Here is a step answer with arbitrary parameters. y1 = $p$, ... , y4 = $\dot{x}$ 

 A: Finally I got the answer!
We have those:
$$q = A\dot{x} + \frac{V}{\beta}\dot{p} \\ M\ddot{x} = Ap - B\dot{x} - F$$
Rewrite the flow equation to:
$$\dot{p} = \frac{\beta}{V}q - \frac{A\beta}{V}\dot{x}$$
Then we write the force equation to:
$$M\ddot{x} = A\dot{p} - B\dot{x} - F$$
And we continue:
$$M\ddot{x} = \frac{A\beta}{V}q -(\frac{A^2\beta}{V} + B)\dot{x} - F$$
Then we can rewrite these second order ODE to first order:
$$\dot{x_1} = x_2 \\ \dot{x_2} = \frac{A\beta}{MV}q -(\frac{A^2\beta}{MV} + \frac{B}{M})x_2 - \frac{F}{M}$$
State space model:
$$\begin{bmatrix}
\dot{x_1}\\ 
\dot{x_2}
\end{bmatrix} = \begin{bmatrix}
0 & 1\\ 
0 & -[\frac{A^2\beta}{MV} + \frac{B}{M}]
\end{bmatrix}\begin{bmatrix}
x_1\\ 
x_2
\end{bmatrix} + \begin{bmatrix}
0 & 0\\ 
\frac{A\beta}{MV}  & -\frac{1}{M}
\end{bmatrix}\begin{bmatrix}
q\\ 
F
\end{bmatrix}$$
The motivation is that if the piston is going to move out, then the pressure need to be stronger that the force load. But force is not a velocity or position. Force is something else.

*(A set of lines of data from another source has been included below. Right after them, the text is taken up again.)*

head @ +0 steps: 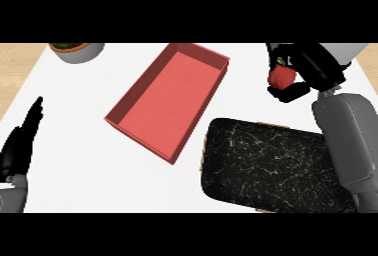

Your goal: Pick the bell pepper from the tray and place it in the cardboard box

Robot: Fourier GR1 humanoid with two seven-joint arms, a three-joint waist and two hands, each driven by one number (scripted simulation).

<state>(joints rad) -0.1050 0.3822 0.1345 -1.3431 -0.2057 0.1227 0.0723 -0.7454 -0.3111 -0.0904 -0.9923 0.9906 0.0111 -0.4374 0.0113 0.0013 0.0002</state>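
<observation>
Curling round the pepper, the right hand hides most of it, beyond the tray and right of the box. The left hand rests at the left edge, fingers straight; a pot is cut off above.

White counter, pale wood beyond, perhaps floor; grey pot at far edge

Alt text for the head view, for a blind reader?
The right hand holds a red bell pepper beyond the black tray and right of the open red box. The left hand rests open at the left edge.
</observation>
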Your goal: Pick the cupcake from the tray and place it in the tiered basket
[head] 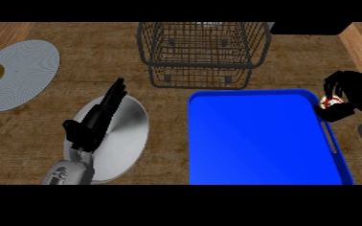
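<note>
Here, right hand (345, 84): curled round cupcake (329, 102)
Tiered basket (201, 65): ahead-left of it, beyond tray (262, 139)
Left hand (96, 119): open, over plate (133, 127)

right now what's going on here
The right hand is curled round the cupcake, at the right edge of the blue tray. The wire basket stands just beyond the tray, and the cupcake is not yet in it. The left hand rests open, fingers straight, over a silver plate to the tray's left.
</note>
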`<state>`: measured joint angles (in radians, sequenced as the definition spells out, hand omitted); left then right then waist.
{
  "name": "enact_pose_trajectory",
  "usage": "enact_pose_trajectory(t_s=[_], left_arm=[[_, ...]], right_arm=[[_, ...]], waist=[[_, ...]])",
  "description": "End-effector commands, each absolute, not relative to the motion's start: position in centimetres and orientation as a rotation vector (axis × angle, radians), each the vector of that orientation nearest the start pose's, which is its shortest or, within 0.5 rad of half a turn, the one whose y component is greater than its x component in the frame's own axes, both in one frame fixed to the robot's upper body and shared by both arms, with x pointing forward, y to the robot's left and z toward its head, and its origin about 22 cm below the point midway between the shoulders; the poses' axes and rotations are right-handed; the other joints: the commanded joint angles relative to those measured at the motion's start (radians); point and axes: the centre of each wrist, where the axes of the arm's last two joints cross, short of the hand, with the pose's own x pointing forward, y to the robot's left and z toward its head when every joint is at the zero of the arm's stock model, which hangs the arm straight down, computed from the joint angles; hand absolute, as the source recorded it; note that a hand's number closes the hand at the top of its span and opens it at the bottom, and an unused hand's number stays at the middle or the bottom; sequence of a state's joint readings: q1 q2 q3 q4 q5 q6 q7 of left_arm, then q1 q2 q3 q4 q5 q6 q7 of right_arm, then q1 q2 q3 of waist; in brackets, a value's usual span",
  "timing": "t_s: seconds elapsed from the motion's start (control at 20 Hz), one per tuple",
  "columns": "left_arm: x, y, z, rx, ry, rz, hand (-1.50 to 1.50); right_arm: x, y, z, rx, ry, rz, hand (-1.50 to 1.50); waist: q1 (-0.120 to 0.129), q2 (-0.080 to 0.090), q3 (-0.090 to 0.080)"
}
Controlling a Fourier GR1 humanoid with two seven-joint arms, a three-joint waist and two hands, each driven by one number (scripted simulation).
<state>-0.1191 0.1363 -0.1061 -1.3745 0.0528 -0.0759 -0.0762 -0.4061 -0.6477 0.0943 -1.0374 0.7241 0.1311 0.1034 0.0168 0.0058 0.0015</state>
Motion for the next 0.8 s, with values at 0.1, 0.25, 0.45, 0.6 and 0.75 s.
enact_pose_trajectory(t_s=[0.1,0.25,0.45,0.6,0.75], left_arm=[[27.2,23.3,-0.6,-0.088,-1.525,-0.231,0.00],[25.9,23.2,-2.9,-0.079,-1.522,-0.230,0.00],[26.1,23.8,-2.0,-0.065,-1.527,-0.219,0.00],[26.1,23.8,-1.9,-0.078,-1.528,-0.227,0.00],[26.8,23.3,-0.7,-0.090,-1.530,-0.232,0.00]], right_arm=[[34.2,-39.6,8.6,-0.857,-1.285,0.852,1.50],[35.9,-37.9,12.4,-0.706,-1.484,0.735,1.50],[35.7,-36.9,17.3,-0.726,-1.617,0.733,1.50],[36.3,-33.9,20.6,-0.695,-1.647,0.754,1.50],[37.7,-33.1,24.5,-0.686,-1.624,0.731,1.50]], waist=[[-0.011,-0.006,0.000],[-0.017,-0.009,-0.002],[-0.022,-0.012,-0.002],[-0.017,-0.010,-0.003],[-0.007,-0.007,-0.002]])
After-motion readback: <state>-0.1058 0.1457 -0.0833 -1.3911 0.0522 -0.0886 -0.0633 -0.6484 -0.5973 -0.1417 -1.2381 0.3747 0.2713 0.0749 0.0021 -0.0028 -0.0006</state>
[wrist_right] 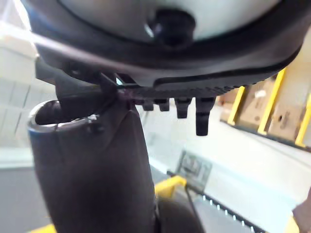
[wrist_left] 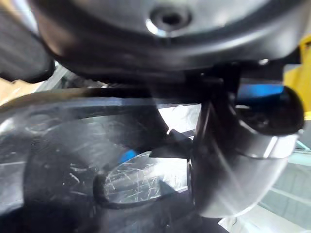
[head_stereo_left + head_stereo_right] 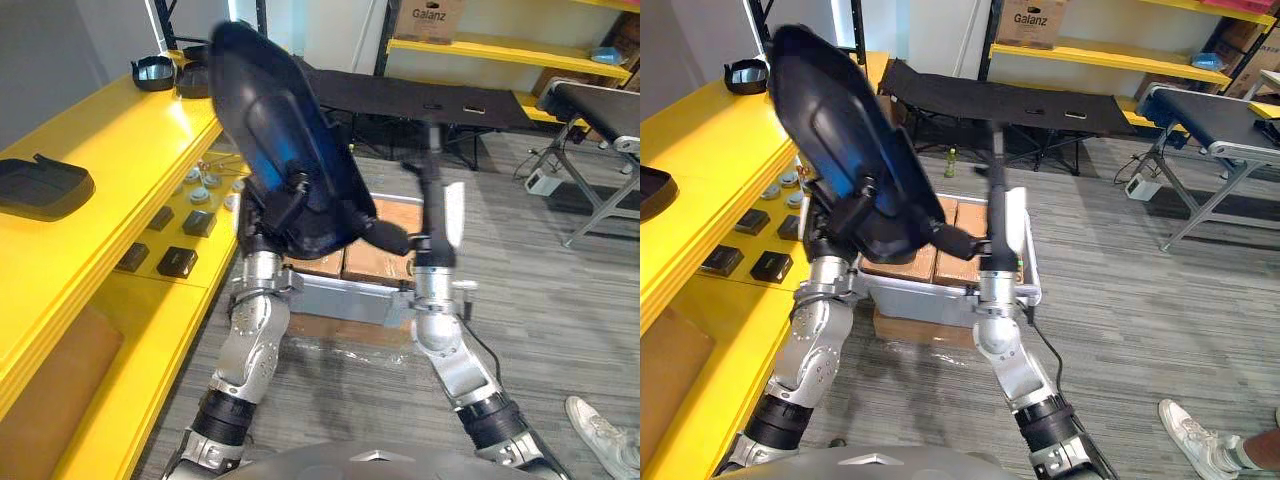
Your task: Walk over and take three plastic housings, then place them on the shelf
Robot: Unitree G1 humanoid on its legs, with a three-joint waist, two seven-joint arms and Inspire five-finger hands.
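Plastic housing (image 3: 268, 120) in left hand (image 3: 285, 205); right hand (image 3: 441, 215) beside.

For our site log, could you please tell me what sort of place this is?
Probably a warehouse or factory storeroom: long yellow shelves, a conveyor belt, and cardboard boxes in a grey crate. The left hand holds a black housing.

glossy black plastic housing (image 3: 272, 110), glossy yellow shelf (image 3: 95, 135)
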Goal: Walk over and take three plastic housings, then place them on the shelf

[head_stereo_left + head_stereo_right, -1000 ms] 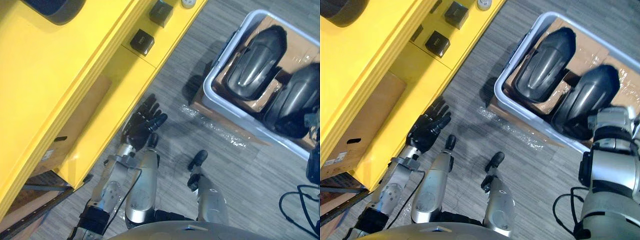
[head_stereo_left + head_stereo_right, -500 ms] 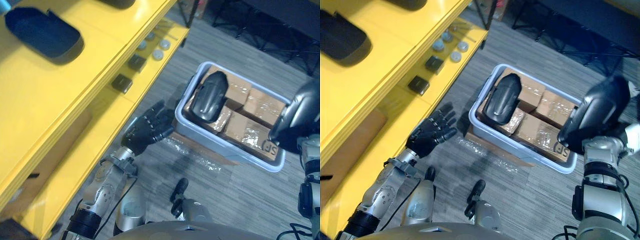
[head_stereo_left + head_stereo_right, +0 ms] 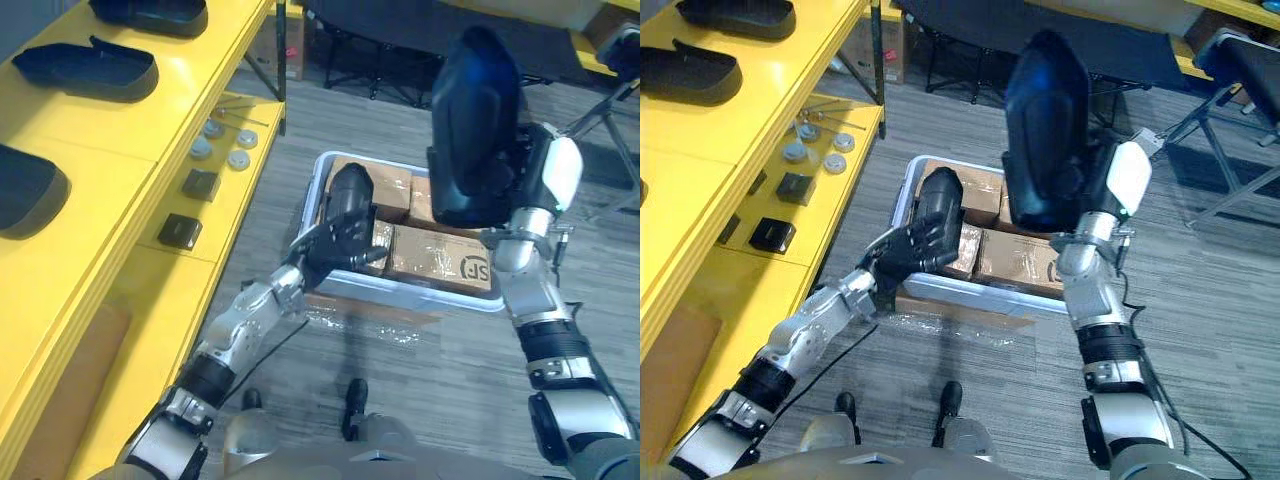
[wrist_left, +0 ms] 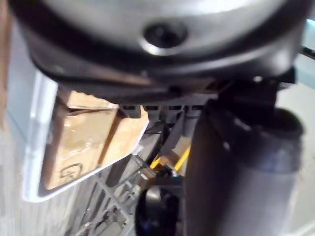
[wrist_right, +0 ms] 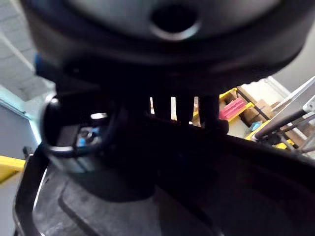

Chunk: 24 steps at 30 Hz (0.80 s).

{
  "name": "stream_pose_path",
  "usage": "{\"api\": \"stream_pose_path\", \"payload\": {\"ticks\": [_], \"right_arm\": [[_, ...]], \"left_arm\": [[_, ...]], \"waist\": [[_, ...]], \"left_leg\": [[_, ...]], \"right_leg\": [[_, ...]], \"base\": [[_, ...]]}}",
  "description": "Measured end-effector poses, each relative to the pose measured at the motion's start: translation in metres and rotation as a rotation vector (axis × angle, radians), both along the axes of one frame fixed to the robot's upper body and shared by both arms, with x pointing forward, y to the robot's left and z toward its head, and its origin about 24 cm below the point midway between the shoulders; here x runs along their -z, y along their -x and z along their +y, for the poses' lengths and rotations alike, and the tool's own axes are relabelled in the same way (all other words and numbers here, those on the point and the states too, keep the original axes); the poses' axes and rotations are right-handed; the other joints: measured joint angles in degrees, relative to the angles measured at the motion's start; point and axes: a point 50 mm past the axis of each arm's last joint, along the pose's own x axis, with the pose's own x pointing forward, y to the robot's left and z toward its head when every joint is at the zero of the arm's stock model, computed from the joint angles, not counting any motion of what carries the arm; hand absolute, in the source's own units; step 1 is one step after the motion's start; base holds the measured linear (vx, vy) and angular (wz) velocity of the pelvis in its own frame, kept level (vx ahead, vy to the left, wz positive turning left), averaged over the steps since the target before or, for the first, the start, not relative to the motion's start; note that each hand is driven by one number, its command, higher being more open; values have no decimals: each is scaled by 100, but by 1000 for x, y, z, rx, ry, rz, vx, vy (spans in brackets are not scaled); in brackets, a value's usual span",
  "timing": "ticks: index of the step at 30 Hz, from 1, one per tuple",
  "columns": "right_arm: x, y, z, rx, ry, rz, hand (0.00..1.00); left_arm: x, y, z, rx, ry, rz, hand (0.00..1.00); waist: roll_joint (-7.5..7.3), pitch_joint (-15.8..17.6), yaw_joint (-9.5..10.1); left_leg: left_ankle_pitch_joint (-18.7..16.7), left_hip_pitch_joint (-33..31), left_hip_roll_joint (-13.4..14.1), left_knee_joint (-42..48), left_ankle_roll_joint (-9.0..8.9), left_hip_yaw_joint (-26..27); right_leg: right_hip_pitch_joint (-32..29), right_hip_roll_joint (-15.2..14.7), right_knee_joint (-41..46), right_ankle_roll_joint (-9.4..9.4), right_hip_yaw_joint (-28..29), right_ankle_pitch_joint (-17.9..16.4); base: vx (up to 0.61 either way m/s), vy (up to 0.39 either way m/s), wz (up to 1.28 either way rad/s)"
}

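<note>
Shelf [image 3: 120, 130]: yellow, from nine to eleven o'clock; I count three dark shelf housings [image 3: 85, 65] on it.
Bin [image 3: 430, 297]: grey, at twelve, lined with cardboard boxes [image 3: 440, 262].
Raised housing [image 3: 472, 110]: at one o'clock, clear of the bin, clasped by my right hand [image 3: 518, 170].
Bin housing [image 3: 349, 200]: at the bin's nine o'clock side.
Left hand [image 3: 335, 248]: beside the bin housing; I cannot tell whether it grips.
Progress: I judge one housing lifted and not yet shelved.
</note>
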Motion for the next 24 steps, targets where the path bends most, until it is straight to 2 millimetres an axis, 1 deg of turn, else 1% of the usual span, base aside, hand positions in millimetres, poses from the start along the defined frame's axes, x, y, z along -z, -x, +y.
{"api": "stream_pose_path", "payload": {"ticks": [4, 6, 7, 8, 11, 15, 21, 24], "right_arm": [[4, 7, 27, -99, -55, -47, 0], [4, 14, 42, -165, -74, -80, 0], [4, 14, 44, -173, -77, -85, 0], [3, 14, 51, -205, -86, -98, 0], [-1, 16, 64, -269, -96, -126, 0], [-9, 20, 77, -326, -158, -172, 0], [-4, 20, 84, -367, -193, -153, 0], [0, 22, 91, -399, -196, -130, 0]], "left_arm": [[-22, 0, -14, -74, 114, -74, 100], [-38, 1, -21, -119, 185, -122, 100], [-39, 1, -21, -124, 189, -125, 100], [-42, 1, -22, -138, 199, -135, 100], [-42, 2, -24, -156, 173, -139, 100], [-41, 1, -24, -168, 171, -128, 100], [-38, 1, -22, -193, 163, -109, 100], [-31, -1, -21, -208, 148, -81, 100]], "waist": [[51, -128, -41], [145, -225, -75], [154, -240, -81], [200, -311, -108], [280, -394, -133], [324, -421, -150], [378, -464, -164], [407, -499, -162]], "left_leg": [[-35, 139, -52, -16, 25, 93], [-48, 245, -68, -50, 30, 126], [-48, 248, -71, -51, 30, 131], [-48, 251, -77, -55, 31, 143], [-43, 267, -65, -67, 23, 186], [-27, 351, -50, -117, 6, 227], [-9, 383, -62, -173, 9, 253], [1, 427, -74, -249, 15, 254]], "right_leg": [[44, -33, 2, 5, 114, 3], [115, -40, 2, 4, 123, 2], [114, -39, 2, 5, 126, 2], [110, -36, 0, 1, 128, 0], [95, -15, -5, -15, 134, -12], [96, 6, -8, -32, 185, -19], [92, 6, -10, -36, 208, -6], [104, 4, -10, -40, 180, 8]], "base": [[-39, 25, -16], [-56, 16, -7], [-72, 8, -8], [-55, -4, -4], [-56, -12, -5], [-37, -17, -9], [-2, 4, -3], [0, 0, 0]]}}
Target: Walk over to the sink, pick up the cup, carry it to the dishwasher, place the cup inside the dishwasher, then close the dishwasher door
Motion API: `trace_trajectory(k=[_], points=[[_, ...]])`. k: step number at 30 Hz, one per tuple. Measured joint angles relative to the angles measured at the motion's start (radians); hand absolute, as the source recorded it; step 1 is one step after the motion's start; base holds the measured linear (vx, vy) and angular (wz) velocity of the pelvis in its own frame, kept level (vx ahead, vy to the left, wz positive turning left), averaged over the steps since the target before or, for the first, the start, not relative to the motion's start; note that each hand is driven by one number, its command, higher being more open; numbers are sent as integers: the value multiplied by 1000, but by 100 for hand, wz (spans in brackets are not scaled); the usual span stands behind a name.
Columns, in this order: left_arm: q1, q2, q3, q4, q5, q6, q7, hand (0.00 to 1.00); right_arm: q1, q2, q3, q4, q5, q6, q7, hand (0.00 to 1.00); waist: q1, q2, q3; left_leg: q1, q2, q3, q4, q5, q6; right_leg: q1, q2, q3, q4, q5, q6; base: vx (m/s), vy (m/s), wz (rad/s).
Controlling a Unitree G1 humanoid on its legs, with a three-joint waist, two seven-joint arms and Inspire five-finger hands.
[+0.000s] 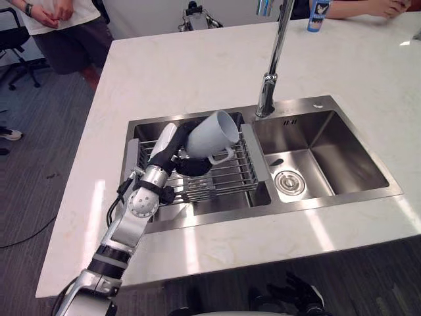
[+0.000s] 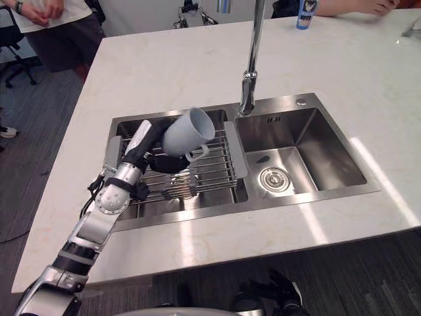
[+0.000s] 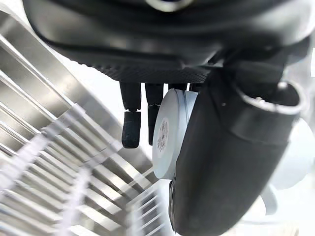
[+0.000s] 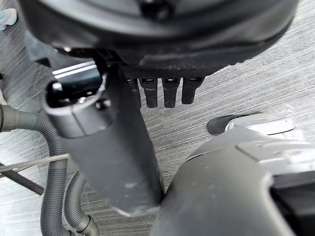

When the force is so strong so the force pushing back the piston. Then the derivative $\dot{x}$ going to be negative, which increase the pressure:
$$\dot{p} = \frac{\beta}{V}q - \frac{A\beta}{V}\dot{x}$$
The only reason why a hydraulic cylinder move out is due to the flow. No flow, the cylinder having a static position only. 
Here is a step answer where y1 = $x_1$ and y2 = $x_2$. The force and pressure are equal. The flow is grater that 2.

Please let me know if you like this answer.